# Assigned task
In the material below, find each line with the word "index" and list it.
_ _ _
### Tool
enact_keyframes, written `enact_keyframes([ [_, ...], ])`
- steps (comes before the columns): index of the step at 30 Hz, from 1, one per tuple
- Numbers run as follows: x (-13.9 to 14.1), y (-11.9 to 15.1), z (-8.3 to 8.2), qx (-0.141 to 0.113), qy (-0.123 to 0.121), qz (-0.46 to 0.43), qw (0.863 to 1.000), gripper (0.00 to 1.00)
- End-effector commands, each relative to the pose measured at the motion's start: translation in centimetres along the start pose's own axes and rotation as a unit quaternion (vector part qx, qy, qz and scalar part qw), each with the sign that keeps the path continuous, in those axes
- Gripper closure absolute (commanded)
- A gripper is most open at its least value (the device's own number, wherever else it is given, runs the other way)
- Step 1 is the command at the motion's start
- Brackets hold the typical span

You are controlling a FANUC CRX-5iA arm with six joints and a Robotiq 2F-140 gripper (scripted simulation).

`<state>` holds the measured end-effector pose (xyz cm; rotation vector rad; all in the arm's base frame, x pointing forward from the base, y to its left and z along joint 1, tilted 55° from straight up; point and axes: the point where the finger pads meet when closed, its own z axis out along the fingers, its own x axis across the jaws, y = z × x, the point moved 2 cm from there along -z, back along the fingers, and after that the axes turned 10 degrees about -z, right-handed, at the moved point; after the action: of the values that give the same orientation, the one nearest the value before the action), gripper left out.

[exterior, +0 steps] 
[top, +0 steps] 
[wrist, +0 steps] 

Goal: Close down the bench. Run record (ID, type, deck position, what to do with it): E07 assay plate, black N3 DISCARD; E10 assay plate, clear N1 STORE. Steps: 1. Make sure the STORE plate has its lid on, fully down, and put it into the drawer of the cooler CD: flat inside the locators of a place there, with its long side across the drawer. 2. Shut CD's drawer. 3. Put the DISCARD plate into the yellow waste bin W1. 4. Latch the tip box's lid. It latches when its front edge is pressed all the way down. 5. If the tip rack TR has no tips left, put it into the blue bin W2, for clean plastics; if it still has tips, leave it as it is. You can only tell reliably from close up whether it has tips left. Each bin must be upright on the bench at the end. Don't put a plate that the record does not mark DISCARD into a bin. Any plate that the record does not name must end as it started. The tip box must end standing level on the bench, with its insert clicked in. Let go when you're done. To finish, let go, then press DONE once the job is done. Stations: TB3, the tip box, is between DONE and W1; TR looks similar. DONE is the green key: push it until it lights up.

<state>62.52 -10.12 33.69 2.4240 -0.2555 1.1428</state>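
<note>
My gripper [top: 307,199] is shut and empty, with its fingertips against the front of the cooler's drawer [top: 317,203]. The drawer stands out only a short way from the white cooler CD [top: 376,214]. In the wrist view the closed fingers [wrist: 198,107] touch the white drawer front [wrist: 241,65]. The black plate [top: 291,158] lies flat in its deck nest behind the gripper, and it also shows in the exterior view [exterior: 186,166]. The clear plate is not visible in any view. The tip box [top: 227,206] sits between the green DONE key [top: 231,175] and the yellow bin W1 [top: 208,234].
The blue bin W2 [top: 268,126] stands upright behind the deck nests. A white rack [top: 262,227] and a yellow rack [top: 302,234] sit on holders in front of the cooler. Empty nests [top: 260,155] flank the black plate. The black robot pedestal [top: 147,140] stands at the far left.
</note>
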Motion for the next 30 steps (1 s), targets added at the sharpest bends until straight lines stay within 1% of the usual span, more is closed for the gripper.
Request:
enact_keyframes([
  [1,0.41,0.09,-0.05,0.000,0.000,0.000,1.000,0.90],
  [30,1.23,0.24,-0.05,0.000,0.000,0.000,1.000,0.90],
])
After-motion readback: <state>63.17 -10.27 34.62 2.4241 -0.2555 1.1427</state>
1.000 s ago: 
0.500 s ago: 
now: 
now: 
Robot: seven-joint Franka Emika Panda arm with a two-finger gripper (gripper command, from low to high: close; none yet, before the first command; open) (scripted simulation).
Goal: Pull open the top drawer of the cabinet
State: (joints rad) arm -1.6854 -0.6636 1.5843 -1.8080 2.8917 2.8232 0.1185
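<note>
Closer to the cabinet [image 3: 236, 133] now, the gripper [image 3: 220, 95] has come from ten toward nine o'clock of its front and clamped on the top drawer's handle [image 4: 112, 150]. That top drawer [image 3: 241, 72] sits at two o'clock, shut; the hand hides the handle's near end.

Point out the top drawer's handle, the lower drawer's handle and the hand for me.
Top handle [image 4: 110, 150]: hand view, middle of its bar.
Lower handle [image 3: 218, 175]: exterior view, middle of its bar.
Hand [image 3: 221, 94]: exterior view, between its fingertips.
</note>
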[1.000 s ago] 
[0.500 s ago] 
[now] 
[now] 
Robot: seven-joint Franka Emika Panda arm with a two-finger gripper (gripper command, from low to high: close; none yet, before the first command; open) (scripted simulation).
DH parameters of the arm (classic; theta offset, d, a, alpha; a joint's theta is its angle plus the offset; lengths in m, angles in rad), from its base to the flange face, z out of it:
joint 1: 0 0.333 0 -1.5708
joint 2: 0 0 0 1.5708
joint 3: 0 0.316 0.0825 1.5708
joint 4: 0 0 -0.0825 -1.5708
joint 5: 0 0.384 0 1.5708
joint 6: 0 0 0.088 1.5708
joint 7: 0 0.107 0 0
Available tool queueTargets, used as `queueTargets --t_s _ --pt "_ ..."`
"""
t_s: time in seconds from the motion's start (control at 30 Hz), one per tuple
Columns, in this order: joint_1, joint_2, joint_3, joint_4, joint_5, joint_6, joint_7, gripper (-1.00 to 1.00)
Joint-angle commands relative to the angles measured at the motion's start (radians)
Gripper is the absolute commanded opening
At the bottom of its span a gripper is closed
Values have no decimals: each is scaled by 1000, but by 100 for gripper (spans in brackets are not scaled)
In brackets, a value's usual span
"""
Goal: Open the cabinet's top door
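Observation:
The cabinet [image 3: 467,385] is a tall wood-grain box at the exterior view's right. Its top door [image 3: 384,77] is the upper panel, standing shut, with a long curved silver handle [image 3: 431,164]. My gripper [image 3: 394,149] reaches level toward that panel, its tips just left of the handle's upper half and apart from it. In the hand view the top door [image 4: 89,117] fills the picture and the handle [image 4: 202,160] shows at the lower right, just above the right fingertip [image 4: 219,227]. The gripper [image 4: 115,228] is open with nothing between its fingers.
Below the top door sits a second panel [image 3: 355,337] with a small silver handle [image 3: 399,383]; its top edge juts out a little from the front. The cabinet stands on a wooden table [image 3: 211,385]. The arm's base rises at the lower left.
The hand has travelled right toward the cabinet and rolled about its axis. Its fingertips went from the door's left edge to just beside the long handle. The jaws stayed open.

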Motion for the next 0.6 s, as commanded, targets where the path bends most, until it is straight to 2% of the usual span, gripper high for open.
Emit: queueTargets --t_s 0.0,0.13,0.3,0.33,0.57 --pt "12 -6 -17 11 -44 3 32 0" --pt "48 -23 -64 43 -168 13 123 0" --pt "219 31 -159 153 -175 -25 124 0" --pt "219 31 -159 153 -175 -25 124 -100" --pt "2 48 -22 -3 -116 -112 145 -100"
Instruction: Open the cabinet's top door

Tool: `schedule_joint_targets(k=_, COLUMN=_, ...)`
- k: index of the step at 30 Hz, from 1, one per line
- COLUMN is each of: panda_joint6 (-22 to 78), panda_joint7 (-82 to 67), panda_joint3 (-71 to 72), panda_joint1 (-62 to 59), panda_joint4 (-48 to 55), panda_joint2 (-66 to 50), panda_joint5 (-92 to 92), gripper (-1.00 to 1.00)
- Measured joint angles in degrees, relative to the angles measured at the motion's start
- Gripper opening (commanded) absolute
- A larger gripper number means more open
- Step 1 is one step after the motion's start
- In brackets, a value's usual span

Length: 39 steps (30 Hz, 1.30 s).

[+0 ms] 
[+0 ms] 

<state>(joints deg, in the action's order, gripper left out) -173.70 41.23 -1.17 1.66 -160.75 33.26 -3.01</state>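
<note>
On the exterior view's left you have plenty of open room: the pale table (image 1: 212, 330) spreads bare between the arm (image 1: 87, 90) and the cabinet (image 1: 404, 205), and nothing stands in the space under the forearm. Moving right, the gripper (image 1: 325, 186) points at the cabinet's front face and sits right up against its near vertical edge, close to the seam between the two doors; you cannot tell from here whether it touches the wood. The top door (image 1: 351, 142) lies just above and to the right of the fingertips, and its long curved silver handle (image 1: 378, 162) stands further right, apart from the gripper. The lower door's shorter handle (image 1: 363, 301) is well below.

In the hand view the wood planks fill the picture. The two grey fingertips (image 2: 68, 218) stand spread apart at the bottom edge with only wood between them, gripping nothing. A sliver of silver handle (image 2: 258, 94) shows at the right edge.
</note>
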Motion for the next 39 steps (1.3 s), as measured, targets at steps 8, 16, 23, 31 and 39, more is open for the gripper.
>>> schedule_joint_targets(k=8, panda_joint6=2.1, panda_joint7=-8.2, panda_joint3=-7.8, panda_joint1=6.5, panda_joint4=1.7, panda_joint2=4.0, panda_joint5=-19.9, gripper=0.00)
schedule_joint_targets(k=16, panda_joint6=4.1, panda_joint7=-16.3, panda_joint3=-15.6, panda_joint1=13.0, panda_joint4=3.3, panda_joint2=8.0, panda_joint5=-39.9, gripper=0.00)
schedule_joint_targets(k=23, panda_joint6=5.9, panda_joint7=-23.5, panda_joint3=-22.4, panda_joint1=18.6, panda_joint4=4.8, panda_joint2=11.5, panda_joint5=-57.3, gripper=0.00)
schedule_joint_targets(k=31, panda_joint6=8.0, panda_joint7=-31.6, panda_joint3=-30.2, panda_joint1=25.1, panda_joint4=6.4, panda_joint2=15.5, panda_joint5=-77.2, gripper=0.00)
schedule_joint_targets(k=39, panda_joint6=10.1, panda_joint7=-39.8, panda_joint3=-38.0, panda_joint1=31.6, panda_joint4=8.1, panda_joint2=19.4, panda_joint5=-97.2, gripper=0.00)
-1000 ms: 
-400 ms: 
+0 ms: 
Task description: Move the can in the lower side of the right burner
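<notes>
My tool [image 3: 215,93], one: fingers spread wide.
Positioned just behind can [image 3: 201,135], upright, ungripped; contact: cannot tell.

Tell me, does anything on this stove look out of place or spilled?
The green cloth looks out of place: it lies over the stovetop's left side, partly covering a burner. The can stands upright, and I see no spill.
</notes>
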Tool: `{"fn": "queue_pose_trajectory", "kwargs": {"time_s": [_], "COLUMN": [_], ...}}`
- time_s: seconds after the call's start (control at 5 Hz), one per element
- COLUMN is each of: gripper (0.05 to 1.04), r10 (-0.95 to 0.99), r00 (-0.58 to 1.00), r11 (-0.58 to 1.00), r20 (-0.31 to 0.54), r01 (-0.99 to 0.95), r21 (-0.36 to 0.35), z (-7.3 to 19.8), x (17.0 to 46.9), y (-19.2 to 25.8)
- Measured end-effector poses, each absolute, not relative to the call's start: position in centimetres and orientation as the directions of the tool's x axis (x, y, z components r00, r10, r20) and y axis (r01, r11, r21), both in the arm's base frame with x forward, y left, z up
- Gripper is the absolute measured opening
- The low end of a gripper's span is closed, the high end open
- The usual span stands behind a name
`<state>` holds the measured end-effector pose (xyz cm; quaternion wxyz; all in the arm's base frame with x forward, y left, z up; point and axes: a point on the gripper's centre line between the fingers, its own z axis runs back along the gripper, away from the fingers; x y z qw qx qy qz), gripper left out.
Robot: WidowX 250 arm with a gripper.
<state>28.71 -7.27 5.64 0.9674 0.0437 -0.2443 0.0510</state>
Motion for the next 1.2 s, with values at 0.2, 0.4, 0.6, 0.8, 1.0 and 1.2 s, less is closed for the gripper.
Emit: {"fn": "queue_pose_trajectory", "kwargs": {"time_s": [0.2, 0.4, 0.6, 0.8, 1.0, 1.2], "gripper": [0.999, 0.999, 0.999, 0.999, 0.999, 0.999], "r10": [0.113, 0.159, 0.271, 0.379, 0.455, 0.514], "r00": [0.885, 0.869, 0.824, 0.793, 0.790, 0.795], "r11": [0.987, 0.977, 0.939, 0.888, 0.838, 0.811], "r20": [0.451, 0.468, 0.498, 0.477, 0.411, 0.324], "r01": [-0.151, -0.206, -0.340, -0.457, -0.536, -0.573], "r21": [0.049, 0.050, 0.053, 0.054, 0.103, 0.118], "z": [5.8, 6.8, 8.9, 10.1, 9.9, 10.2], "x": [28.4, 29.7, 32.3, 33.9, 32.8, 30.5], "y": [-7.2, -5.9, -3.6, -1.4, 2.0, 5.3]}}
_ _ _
# Written answer
- steps (comes before the columns): index of the step at 30 Hz, from 1, one per tuple
- k: index of the step at 30 Hz, from 1, one per line

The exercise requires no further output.